Take the data that follows and retype it word for word.

#### MATERIAL TO PROCESS

┌──

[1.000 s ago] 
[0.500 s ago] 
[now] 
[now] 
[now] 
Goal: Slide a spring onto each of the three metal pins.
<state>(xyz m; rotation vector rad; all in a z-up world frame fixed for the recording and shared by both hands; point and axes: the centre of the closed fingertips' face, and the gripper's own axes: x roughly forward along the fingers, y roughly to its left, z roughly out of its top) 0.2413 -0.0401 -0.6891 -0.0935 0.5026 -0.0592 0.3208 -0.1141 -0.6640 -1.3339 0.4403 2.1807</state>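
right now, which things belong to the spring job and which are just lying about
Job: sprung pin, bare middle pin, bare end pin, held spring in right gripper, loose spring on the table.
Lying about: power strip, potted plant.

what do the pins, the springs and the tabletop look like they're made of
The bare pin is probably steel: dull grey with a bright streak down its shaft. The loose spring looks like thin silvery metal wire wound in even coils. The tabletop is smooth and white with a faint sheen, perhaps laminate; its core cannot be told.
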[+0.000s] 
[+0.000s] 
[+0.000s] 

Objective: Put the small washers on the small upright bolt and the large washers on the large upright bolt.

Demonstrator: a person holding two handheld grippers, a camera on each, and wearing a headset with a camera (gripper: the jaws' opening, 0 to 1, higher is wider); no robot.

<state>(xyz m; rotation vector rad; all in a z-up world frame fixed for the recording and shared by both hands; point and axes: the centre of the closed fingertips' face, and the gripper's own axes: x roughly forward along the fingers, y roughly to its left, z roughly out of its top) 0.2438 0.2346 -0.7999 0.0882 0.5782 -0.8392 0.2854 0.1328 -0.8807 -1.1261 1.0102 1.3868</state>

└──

#### SOLUTION FOR THIS PROBLEM
[1.000 s ago] 
[0.500 s ago] 
[now] 
[now] 
[now] 
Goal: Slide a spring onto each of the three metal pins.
<state>(xyz m; rotation vector rad; all in a z-up world frame fixed for the recording and shared by both hands; point and axes: the centre of the closed fingertips' face, and the gripper's own axes: x roughly forward along the fingers, y roughly to its left, z roughly out of its top) 0.2413 -0.0401 -0.6891 -0.0935 0.5026 -0.0592 0.3208 -0.1141 -0.6640 -1.3339 0.4403 2.1807</state>
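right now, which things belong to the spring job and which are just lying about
Job: sprung pin, bare middle pin, bare end pin, held spring in right gripper, loose spring on the table.
Lying about: power strip, potted plant.

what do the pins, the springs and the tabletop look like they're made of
The bare pin is probably steel: dull grey with a bright streak down its shaft. The loose spring looks like thin silvery metal wire wound in even coils. The tabletop is smooth and white with a faint sheen, perhaps laminate; its core cannot be told.
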[+0.000s] 
[+0.000s] 
[+0.000s] 

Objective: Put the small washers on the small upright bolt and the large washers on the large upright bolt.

Demonstrator: a person holding two handheld grippers, a camera on each, and wearing a headset with a camera (gripper: the jaws' opening, 0 to 1, higher is wider); no robot.

<state>(xyz m; rotation vector rad; all in a z-up world frame fixed for the recording and shared by both hands; point and axes: the centre of the closed fingertips' face, and the gripper's own axes: x roughly forward along the fingers, y roughly to its left, z roughly out of its top) 0.2438 0.2346 -0.7999 0.0882 0.5782 -0.8392 0.2854 0.1328 -0.8807 -1.1261 1.0102 1.3868</state>

Nothing more remains to be added to the answer.